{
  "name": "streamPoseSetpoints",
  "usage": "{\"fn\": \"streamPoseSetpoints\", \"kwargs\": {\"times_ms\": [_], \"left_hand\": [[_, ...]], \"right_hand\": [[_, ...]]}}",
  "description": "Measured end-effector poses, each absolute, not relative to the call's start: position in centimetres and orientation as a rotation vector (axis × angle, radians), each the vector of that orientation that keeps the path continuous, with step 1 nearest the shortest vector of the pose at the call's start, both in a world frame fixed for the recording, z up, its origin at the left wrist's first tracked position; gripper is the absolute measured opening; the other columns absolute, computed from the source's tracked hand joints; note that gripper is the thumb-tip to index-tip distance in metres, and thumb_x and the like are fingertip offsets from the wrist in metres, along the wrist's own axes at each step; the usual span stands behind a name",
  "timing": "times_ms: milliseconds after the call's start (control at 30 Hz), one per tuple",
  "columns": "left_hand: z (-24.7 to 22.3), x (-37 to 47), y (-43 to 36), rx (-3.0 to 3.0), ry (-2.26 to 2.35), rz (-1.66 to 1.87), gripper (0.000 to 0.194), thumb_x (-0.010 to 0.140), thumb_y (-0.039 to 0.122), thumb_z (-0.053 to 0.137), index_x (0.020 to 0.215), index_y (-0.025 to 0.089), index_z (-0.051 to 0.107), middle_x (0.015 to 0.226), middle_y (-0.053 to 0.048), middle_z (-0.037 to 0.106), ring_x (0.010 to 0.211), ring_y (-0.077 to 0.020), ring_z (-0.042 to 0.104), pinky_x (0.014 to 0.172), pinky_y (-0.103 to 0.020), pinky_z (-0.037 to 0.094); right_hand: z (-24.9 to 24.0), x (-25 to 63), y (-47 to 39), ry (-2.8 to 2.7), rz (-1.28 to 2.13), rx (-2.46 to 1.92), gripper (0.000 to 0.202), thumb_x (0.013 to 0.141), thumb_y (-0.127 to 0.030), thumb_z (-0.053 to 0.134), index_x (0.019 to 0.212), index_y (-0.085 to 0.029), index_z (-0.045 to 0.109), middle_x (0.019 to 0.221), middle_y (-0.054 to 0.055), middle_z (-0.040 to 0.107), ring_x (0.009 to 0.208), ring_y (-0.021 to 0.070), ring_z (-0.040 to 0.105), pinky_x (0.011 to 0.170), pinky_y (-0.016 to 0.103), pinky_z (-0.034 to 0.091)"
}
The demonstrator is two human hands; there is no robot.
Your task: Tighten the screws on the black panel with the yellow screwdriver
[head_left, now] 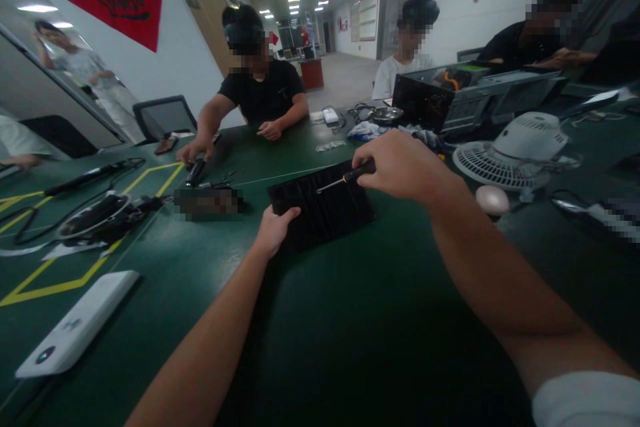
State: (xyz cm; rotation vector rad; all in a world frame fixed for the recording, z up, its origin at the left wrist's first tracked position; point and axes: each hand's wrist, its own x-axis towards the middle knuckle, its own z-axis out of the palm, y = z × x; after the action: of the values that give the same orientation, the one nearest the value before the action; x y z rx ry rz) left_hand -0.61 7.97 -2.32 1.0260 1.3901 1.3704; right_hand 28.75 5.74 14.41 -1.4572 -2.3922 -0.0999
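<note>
A person's bare left hand (pixel 274 230) grips a flat, black, rectangular piece with raised ridges (pixel 345 215) by its left side, the thumb pressed on top and the other fingers mostly hidden beneath. The black piece is at the centre, above a dark green tabletop (pixel 380 320); whether it rests there cannot be told. The right hand (pixel 400 163) has its fingers clamped around the black handle of a slim metal screwdriver with a yellow ring (pixel 361 171). Its shaft points left across the ridged piece, the tip over its upper middle; contact is unclear. To the right lie a white plastic fan (pixel 533 140) and, just beside it, a pale rounded object (pixel 493 200). Behind the fan stands an open computer case (pixel 467 103). At near left lies a long white box-shaped device (pixel 77 323). Across the tabletop, a co-worker in a black T-shirt (pixel 270 90) reaches one hand to a small dark object (pixel 195 173).
</note>
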Motion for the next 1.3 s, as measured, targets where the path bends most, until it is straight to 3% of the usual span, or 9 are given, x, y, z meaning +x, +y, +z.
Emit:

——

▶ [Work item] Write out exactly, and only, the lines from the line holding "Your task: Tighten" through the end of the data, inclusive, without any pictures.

▶ [Result of this task]
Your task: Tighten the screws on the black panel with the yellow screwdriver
[head_left, now] 
State: (xyz cm; rotation vector rad; all in a world frame fixed for the recording, z up, its origin at the left wrist's first tracked position; point and axes: each hand's wrist, its own x-axis towards the middle knuckle, its own z-axis out of the palm, y = z × x; after the action: of the values that give the same orientation, the one nearest the value before the action; x y z rx ry rz) left_hand -0.61 7.97 -2.32 1.0260 1.3901 1.3704; right_hand 28.75 5.74 14.41 -1.4572 -2.3922 -0.0999
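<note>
A person's bare left hand (pixel 274 230) grips a flat, black, rectangular piece with raised ridges (pixel 345 215) by its left side, the thumb pressed on top and the other fingers mostly hidden beneath. The black piece is at the centre, above a dark green tabletop (pixel 380 320); whether it rests there cannot be told. The right hand (pixel 400 163) has its fingers clamped around the black handle of a slim metal screwdriver with a yellow ring (pixel 361 171). Its shaft points left across the ridged piece, the tip over its upper middle; contact is unclear. To the right lie a white plastic fan (pixel 533 140) and, just beside it, a pale rounded object (pixel 493 200). Behind the fan stands an open computer case (pixel 467 103). At near left lies a long white box-shaped device (pixel 77 323). Across the tabletop, a co-worker in a black T-shirt (pixel 270 90) reaches one hand to a small dark object (pixel 195 173).
</note>
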Motion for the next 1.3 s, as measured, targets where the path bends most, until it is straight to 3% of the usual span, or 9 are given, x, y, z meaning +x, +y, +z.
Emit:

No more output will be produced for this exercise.